The postal acceptance rule took shape in a world where the relatively newly developed postal system provided the only means of communication between distant parties. The position in the twenty-first century is (and indeed was for much of the twentieth) completely different, with a wide range of alternative means of communication available. While it remains common to use posted letters in business practice, copies of such documents will often first be faxed to their intended recipient or sent as attachments to emails. The documents themselves may really be formal confirmations of earlier telephone conversations and less formal email exchanges. Letters can be readily overtaken by faster means of communication. In this context, the idea that one or other of distant negotiating parties needs protection from the risks inherent in the gap of time between the sending and receiving of a letter from a special rule of law is less persuasive than may have seemed to be the case in the mid-nineteenth century and before.

However, the Commission felt that there should be an exception to a blanket revocation of the rule:

"There is...one important function of the postal acceptance rule which we think should continue to be part of the law on formation of contract, namely the protection of the offeree who has sent an acceptance unaware that a revocation of the offer is on its way from the offeror at the same time. It would be unsatisfactory if such cases became disputes about which of the two communications had been first to reach its intended recipient and become effective."
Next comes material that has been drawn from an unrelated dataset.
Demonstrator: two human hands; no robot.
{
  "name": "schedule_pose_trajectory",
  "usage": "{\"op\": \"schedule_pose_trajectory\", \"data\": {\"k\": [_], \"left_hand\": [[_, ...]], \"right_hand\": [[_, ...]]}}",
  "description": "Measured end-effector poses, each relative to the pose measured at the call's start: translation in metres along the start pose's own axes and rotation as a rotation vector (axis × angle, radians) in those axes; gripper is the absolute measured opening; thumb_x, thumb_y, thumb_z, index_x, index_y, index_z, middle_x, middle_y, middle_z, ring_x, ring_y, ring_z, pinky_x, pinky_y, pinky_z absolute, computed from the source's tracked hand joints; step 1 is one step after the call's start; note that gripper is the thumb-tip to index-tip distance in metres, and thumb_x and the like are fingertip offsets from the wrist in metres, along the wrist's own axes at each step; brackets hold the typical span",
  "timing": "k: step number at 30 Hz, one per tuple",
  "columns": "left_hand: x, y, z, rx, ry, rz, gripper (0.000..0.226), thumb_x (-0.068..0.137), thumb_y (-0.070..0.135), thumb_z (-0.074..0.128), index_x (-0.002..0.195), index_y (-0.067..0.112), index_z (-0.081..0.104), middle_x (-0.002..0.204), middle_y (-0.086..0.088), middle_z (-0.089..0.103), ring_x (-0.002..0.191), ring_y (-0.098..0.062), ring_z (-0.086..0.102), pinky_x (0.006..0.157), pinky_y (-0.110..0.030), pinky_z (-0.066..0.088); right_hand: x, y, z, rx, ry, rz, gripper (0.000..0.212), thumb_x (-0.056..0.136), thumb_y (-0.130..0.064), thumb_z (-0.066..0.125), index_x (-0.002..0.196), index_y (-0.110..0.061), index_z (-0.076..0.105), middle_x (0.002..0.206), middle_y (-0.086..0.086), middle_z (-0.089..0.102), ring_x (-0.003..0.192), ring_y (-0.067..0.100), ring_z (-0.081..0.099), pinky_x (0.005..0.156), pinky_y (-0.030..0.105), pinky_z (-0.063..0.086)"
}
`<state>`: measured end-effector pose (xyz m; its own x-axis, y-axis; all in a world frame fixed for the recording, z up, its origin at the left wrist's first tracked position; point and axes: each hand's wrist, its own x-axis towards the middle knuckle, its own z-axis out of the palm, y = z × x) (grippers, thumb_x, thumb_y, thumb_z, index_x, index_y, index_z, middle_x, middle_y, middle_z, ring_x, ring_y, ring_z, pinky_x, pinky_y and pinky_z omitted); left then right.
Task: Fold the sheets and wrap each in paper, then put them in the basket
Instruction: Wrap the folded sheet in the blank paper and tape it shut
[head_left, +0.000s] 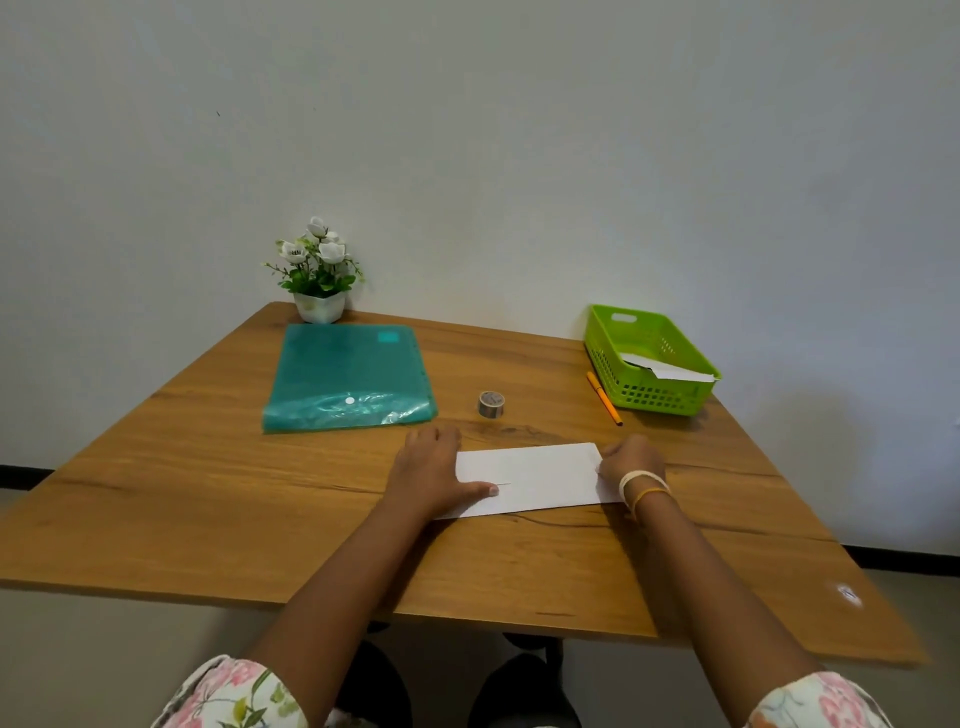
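A folded white sheet lies flat on the wooden table in front of me. My left hand presses flat on its left end, thumb stretched across the paper. My right hand sits at the sheet's right end with its fingers curled down onto the edge; whether it pinches the paper is hidden. A green basket stands at the back right and holds a white folded paper.
A teal plastic folder lies at the back left, with a white flower pot behind it by the wall. A roll of tape stands mid-table. An orange pen lies beside the basket.
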<state>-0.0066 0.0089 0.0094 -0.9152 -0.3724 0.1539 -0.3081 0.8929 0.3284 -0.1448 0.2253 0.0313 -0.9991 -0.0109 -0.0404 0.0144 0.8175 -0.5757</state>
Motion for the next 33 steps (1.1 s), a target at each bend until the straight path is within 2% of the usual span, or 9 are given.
{"op": "schedule_pose_trajectory", "data": {"k": [4,8,10,12,15,17,25,29,33], "left_hand": [[0.013,0.006,-0.022,0.069,-0.167,-0.046,0.08,0.053,0.074,0.077,0.11,0.023,0.053,0.114,-0.001,0.057,0.106,-0.022,0.05,0.081,-0.034,0.044],[0.018,0.008,-0.035,0.106,-0.157,-0.001,0.068,0.059,0.063,0.081,0.111,0.023,0.062,0.113,-0.001,0.058,0.107,-0.021,0.053,0.08,-0.033,0.044],[0.019,0.009,-0.04,0.1,0.013,0.017,0.054,0.069,0.052,0.08,0.111,0.023,0.065,0.111,-0.001,0.058,0.103,-0.02,0.054,0.084,-0.033,0.044],[0.017,0.01,-0.044,0.03,0.285,0.058,0.034,0.076,0.04,0.078,0.104,0.023,0.068,0.1,0.001,0.056,0.091,-0.016,0.05,0.078,-0.03,0.038],[0.015,0.008,-0.047,-0.112,0.621,0.199,0.013,0.077,0.014,0.077,0.085,0.02,0.069,0.083,0.003,0.056,0.08,-0.015,0.049,0.074,-0.029,0.033],[0.01,0.005,-0.045,-0.151,0.673,0.266,0.017,0.074,0.005,0.076,0.08,0.019,0.069,0.08,0.002,0.059,0.079,-0.018,0.054,0.074,-0.031,0.037],[-0.017,-0.026,-0.007,-0.058,0.307,0.219,0.022,0.075,0.015,0.062,0.09,0.022,0.077,0.096,0.003,0.07,0.092,-0.015,0.059,0.079,-0.033,0.047],[-0.014,-0.022,-0.009,0.003,0.299,0.164,0.027,0.079,0.027,0.054,0.088,0.022,0.078,0.092,0.005,0.073,0.085,-0.012,0.058,0.078,-0.031,0.046],[-0.008,-0.012,-0.005,-0.094,0.37,0.142,0.028,0.088,0.027,0.056,0.107,0.017,0.074,0.11,0.001,0.071,0.103,-0.017,0.061,0.09,-0.034,0.043]], "right_hand": [[0.002,-0.015,-0.017,-0.037,-0.187,0.127,0.059,0.071,-0.015,0.082,0.12,0.002,0.054,0.115,0.018,0.063,0.103,0.034,0.062,0.078,0.037,0.052],[0.002,-0.017,-0.02,0.044,-0.264,0.163,0.056,0.075,-0.019,0.08,0.122,0.0,0.056,0.088,0.011,0.063,0.075,0.023,0.059,0.061,0.03,0.048],[0.006,-0.016,-0.015,0.139,-0.24,0.088,0.037,0.08,-0.019,0.075,0.114,-0.007,0.065,0.103,0.013,0.067,0.089,0.025,0.062,0.073,0.03,0.05],[0.003,-0.014,-0.012,0.478,-0.103,0.027,0.012,0.076,-0.006,0.077,0.084,-0.012,0.07,0.084,0.011,0.067,0.074,0.023,0.06,0.06,0.024,0.049],[0.001,-0.013,-0.014,0.725,0.042,-0.076,0.024,0.08,0.002,0.069,0.07,-0.02,0.067,0.063,0.001,0.059,0.048,0.011,0.047,0.043,0.017,0.039],[-0.001,-0.014,-0.012,0.765,0.023,-0.076,0.029,0.084,0.006,0.061,0.071,-0.02,0.067,0.068,0.006,0.061,0.043,0.009,0.049,0.045,0.018,0.04],[-0.012,0.004,0.005,0.319,-0.07,-0.097,0.033,0.081,0.0,0.051,0.07,-0.021,0.075,0.085,0.004,0.071,0.072,0.02,0.061,0.063,0.025,0.043],[-0.014,-0.001,0.011,0.113,-0.088,-0.218,0.021,0.087,-0.014,0.058,0.086,-0.002,0.075,0.095,0.016,0.072,0.086,0.028,0.065,0.08,0.036,0.054],[-0.025,-0.005,0.021,-0.229,-0.009,-0.441,0.036,0.09,-0.02,0.05,0.124,-0.015,0.06,0.128,0.008,0.057,0.119,0.024,0.051,0.097,0.036,0.045]]}}
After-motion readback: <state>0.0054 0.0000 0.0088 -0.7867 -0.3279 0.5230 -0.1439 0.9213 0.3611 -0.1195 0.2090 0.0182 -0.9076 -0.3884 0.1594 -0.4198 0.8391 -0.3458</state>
It felt that this could be achieved by means of a rule to the effect that “an offer may not be revoked once the offeree has sent an acceptance, on the basis that a party which has done all it can to effect an acceptance should thereafter be free from concern about subsequently arriving revocations.

It certainly seems clear that the courts in Scotland, whilst acknowledging the rule's existence, are alive to the difficulties it creates. In Carmarthen Developments Ltd. v Pennington (2008 CSOH 139) ,
the parties had concluded contracts for the purchase of land. The contracts each contained suspensive conditions. Lord Hodge explained that "The issue...is whether the pursuers exercised their right to intimate that the conditions were satisfied and so made the contracts unconditional before the defender effectually resiled from the contracts." The defender identified the earliest date on which he could resile and isntructed his solicitor to send a fax and follow-up letter that day (a Saturday). The solicitor did so. At the same time, he picked up post for his firm from the local sorting office and left it in the office. Because Saturday was not a working day, the fax intimation was not effective until the following Monday. On the Friday, the pursuers' solicitors sent a letter, by first class post, intimating that the suspensive conditions had been purified. They argued that this purification took effect before the Monday morning because, probably, the first class letter was in the bag of post collected on Saturday and was certainly in one collected before 9am on the Monday. Lord Hodge admired the pursuers' Counsel's "elegant submission" but noted that "Counsel were not able to point to any authority in Scots law in which the postal acceptance rule had been applied to communications other than the acceptance of a contractual offer....[and was] not persuaded that there is any rule in Scots law that the posting of a letter exercising an option falls to be treated as the acceptance of an offer." Similarly, he felt that "the postal acceptance rule is not a default rule to be applied where a party to a conditional sale agreement is required to intimate the purification or waiver of suspensive conditions within a stipulated period."


The consultation period ended in June last year and the Commission proposes to publish a draft bill in Easter 2013. The Commission noted that many European countries do not have the rule or an equivalent. If it comes to pass that Scotland joins the ranks of those who don't, clients operating on both sides of the Scotland/England border will need their lawyers to understand exactly how the courts in each country might interpret things.